[ACTIVITY]:
Below, locate the line that contains "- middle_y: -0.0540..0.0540". Repeat exactly from that line to the line that contains "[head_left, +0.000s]", inclusive, leaving out the pictures.

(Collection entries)
▬▬▬

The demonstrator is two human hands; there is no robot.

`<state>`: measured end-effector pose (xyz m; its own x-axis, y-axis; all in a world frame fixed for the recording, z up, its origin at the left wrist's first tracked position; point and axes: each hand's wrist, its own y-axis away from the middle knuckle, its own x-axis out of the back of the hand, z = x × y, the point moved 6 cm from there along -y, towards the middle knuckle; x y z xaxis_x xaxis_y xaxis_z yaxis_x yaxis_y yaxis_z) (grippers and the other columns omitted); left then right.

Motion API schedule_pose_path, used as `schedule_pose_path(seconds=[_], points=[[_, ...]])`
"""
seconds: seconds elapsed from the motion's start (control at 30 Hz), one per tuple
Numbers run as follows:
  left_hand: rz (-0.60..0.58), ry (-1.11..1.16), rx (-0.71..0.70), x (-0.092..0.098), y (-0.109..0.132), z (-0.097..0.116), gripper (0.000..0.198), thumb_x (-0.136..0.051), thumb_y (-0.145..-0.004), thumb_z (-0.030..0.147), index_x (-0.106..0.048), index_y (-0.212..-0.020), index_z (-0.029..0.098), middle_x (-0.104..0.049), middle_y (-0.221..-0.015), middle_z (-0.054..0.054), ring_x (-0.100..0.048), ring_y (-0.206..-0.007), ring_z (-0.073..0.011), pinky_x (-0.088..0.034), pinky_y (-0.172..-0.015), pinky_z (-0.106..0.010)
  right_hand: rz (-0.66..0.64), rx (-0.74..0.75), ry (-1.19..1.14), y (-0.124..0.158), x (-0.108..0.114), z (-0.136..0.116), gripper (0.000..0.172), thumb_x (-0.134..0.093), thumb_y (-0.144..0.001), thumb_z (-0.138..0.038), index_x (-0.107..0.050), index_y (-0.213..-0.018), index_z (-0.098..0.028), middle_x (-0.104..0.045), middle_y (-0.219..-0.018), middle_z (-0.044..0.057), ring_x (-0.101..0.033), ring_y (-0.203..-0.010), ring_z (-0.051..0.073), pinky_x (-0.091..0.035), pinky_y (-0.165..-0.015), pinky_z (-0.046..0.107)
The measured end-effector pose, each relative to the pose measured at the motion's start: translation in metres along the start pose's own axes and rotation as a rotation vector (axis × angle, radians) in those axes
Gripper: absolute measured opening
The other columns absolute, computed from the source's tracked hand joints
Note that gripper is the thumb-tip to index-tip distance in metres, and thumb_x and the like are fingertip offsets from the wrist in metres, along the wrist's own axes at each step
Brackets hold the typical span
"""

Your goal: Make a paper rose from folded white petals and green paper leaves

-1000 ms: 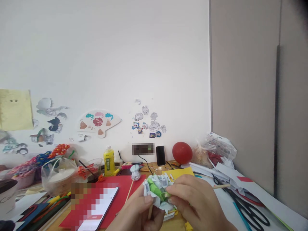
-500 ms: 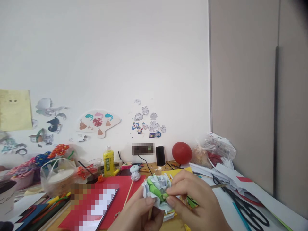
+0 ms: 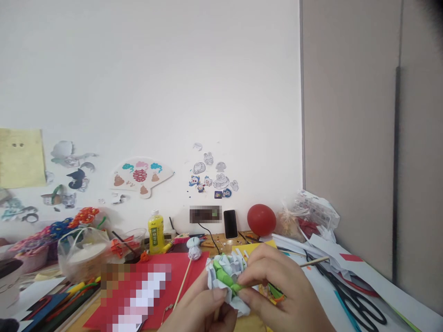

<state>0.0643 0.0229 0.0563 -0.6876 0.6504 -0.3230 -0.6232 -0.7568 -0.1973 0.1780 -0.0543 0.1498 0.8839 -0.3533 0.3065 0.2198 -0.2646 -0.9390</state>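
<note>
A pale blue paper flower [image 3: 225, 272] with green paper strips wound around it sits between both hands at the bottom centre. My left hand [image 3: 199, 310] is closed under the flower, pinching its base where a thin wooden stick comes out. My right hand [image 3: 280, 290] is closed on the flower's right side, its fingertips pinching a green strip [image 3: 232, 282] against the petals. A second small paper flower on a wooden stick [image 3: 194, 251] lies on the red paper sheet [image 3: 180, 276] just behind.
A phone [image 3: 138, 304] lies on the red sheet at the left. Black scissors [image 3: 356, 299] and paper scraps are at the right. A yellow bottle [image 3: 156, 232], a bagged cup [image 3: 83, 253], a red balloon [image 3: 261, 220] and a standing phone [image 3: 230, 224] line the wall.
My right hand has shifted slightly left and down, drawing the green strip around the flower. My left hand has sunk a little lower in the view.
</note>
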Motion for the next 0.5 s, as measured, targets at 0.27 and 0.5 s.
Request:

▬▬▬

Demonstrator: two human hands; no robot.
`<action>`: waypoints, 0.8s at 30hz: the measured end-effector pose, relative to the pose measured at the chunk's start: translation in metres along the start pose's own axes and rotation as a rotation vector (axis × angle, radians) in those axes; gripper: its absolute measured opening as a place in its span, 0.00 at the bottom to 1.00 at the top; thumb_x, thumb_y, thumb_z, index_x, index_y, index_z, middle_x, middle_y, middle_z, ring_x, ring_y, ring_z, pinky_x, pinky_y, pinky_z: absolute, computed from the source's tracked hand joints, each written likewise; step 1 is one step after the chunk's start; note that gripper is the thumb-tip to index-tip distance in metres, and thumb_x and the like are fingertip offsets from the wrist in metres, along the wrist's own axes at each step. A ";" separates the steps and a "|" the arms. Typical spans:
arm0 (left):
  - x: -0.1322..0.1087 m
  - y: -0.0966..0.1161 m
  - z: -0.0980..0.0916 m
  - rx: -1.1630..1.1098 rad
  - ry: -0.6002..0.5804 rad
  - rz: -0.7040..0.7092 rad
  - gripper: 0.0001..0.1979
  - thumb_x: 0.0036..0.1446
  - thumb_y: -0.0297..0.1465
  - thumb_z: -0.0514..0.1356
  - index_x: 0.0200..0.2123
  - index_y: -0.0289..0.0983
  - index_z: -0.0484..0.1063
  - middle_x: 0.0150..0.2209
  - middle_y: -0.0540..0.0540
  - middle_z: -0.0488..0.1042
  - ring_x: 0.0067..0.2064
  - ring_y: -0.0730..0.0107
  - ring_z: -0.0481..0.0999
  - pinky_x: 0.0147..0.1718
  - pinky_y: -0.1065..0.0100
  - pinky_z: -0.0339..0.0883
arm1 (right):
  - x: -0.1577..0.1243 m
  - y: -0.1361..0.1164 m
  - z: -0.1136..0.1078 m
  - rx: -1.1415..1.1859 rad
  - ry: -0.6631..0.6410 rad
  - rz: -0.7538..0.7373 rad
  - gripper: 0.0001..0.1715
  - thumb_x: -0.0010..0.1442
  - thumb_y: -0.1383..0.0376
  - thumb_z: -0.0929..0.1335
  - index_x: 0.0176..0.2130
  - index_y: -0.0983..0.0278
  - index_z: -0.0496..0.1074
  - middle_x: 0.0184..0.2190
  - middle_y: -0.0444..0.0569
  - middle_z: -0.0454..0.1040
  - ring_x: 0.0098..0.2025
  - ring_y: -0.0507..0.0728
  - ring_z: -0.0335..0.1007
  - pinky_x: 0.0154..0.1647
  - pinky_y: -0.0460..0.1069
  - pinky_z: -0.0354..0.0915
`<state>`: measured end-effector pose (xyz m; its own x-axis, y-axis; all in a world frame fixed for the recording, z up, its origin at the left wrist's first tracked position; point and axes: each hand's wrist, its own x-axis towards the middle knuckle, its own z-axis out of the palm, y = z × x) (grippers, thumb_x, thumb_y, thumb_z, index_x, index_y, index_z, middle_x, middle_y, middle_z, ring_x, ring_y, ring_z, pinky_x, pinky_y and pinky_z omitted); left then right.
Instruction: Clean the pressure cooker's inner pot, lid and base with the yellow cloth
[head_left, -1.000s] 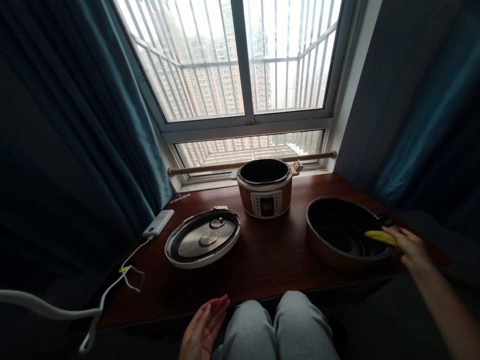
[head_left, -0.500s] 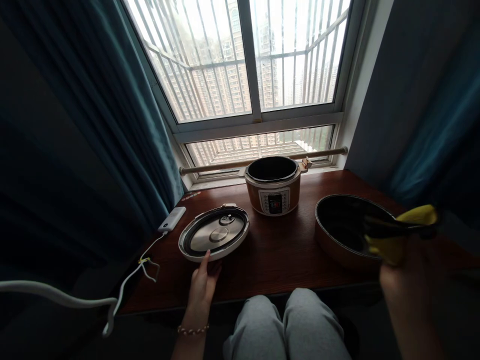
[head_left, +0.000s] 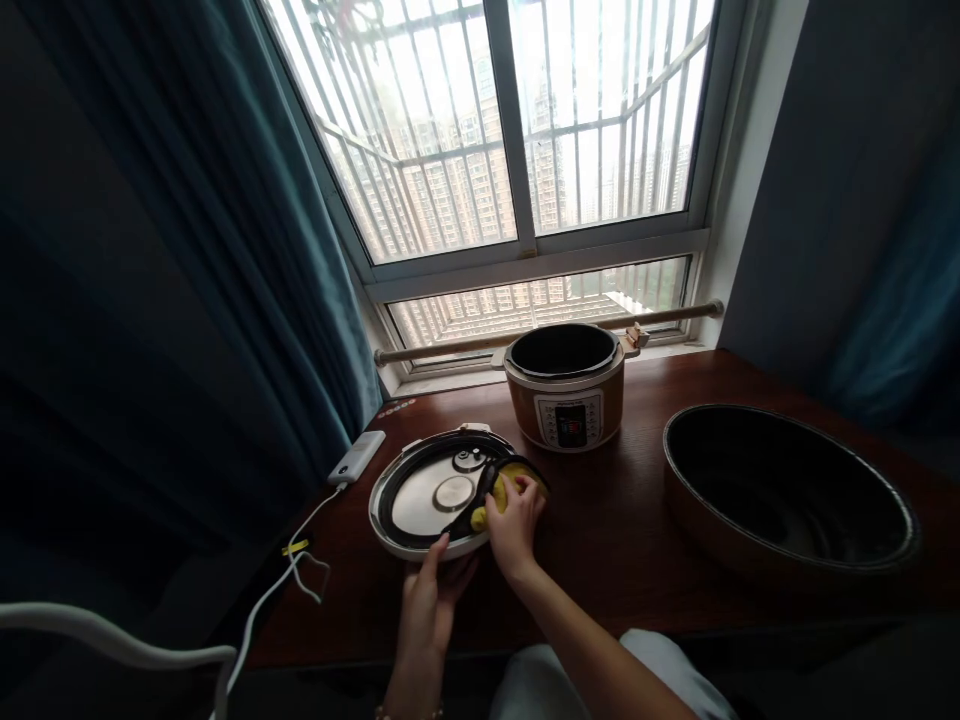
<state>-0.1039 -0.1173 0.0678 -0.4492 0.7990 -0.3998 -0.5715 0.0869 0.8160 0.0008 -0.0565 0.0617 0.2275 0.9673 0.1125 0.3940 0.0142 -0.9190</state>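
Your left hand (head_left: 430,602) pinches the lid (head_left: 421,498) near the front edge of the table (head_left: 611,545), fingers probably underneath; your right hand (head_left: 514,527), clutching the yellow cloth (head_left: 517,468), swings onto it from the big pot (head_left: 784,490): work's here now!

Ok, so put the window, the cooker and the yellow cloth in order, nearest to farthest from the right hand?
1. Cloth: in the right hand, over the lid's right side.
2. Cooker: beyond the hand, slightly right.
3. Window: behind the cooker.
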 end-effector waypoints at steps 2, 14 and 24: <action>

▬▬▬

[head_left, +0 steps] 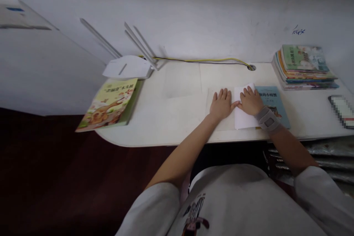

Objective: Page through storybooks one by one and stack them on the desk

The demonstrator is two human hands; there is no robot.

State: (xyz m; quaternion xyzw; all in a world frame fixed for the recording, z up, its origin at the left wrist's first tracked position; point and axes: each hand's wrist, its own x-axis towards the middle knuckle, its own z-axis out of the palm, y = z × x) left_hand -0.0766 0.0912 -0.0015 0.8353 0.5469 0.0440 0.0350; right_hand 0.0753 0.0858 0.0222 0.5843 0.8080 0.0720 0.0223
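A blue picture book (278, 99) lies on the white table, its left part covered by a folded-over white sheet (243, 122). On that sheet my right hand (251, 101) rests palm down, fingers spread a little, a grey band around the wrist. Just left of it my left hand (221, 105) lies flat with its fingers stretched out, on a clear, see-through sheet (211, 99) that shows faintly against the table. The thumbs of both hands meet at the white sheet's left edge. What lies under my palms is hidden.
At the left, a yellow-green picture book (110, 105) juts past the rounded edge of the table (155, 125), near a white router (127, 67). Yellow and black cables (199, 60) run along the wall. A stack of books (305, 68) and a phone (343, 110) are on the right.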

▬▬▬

[RESPONSE TO THE TASK]:
  - middle_y: -0.0540..0.0540
  - middle_z: -0.0488..0.1042
  - ring_x: 0.0067..0.2064
  - ring_y: -0.0730..0.0107
  - ring_z: -0.0481..0.0999
  - pinky_x: 0.0147..0.1718
  - pinky_y: -0.1065..0.0100
  - pinky_z: -0.0339..0.0883
arm1 (right):
  - x: -0.1577..0.1243 m
  - y: -0.1361..0.1164 m
  - z: -0.1136..0.1078 m
  - rx: -1.1415..1.1859 rad
  - ry: -0.6631..0.6410 rad
  - rz: -0.7538..0.7373 rad
  - gripper: 0.0001..0.1715
  - thumb_x: -0.0010..0.1442
  - thumb_y: -0.1383..0.0376
  - thumb_z: -0.0929..0.1335
  - index_x: 0.0176..0.2130
  - index_y: -0.0983..0.0278
  - index_z: -0.0496..0.1074
  - middle_x: 0.0184..0.2190
  - middle_y: -0.0444..0.0569
  - middle_z: -0.0454..0.1040
  - ring_x: 0.0098..0.2025
  - ring_y: -0.0507..0.0728
  - ring_z: -0.0335..0.1007
  - pinky_x: 0.0154..0.1647
  - pinky_y: -0.0460..0.1069
  - pinky_z: -0.0354..0.0915
`<state>`: measured end-effector pose (xyz m; its own x-axis, y-axis; all in a world frame fixed for the recording, z up, its origin at the left wrist's first tracked position; point and axes: each hand's wrist, its own x-axis towards the middle knuckle, its own z-axis out of the palm, y = z × x) (grippers, thumb_x, thumb_y, thumb_z, index_x, index_y, index_z, middle_x, middle_y, middle_z, ring_x, ring_y, ring_z, pinky_x, pinky_y and pinky_z omitted); left then right.
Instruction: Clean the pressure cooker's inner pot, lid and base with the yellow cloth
[head_left, -1.000s] 
[head_left, -0.500s] 
[head_left, +0.000s] 

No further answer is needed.